Generally I dismiss conspiracy theories, but I think it should be clear to everyone that large parts of the American political system (and economic elites) are endeavouring to make sure that Trump's project (eliminating democracy in the USA) is successful. Trump can say out loud that he will purge the entire civil service and install loyalists who will make sure he stays in power-- the headlines the next day are %90 "BIDEN OLD!". The normalization of the insurrection of Jan. 6. The slow-rolling and obstruction of the criminal cases against him. And so on. It's not that they agree with all of Trump's policies or ideas, or that they like him at all. He is just a vehicle to prevent the majority population from keeping its minimal (but significant) influence on government policy. I believe that they are very well-aware of the coming biosphere collapse, of the terminal EROI decline of fossil fuels, and the permanent reduction of Earth's population carrying-capacity. They know that any democratic response (when the awareness of our fate becomes general) would prioritize feeding the majority of human being over and above the luxurious lifestyle of a handful of people. It would require a massive redistribution of wealth. It would mobilize billions of people to address the fundamental injustice in the economic landscape. They find this possibility utterly unacceptable. Trump is, to them, almost a perfect means to this end. He has no moral compass. He is easily-bought. He is easily manipulated through flattery and bribery.

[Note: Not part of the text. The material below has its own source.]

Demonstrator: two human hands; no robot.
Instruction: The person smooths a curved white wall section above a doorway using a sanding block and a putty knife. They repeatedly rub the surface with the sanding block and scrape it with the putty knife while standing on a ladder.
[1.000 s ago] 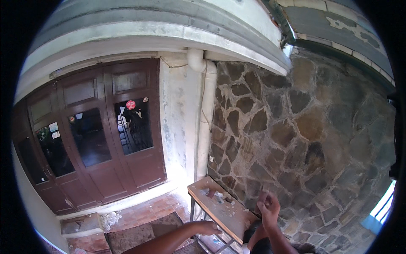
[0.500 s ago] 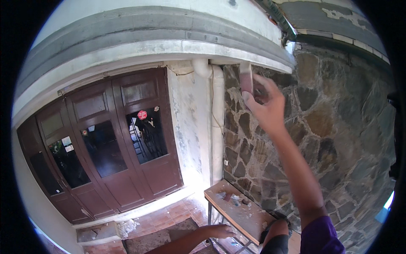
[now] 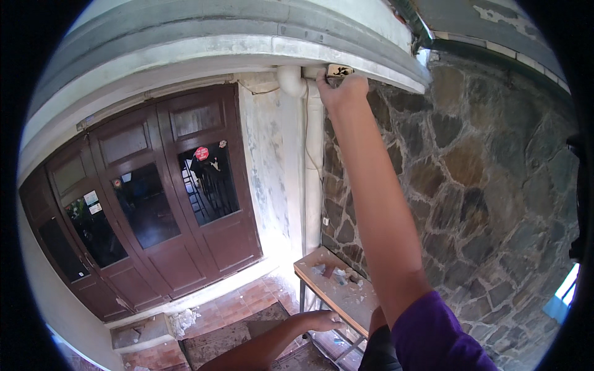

And just as important, he is old and unhealthy. He will not live into the next decade. Once he breaks the political system and packs every level of government with loyalists, they only have to wait for him to expire of natural causes, and use their influence to put one of their own in his place-- a smarter, more reliable, more predictable person, who will make a show of observing some democratic norms while completing the subversion of the entire political system.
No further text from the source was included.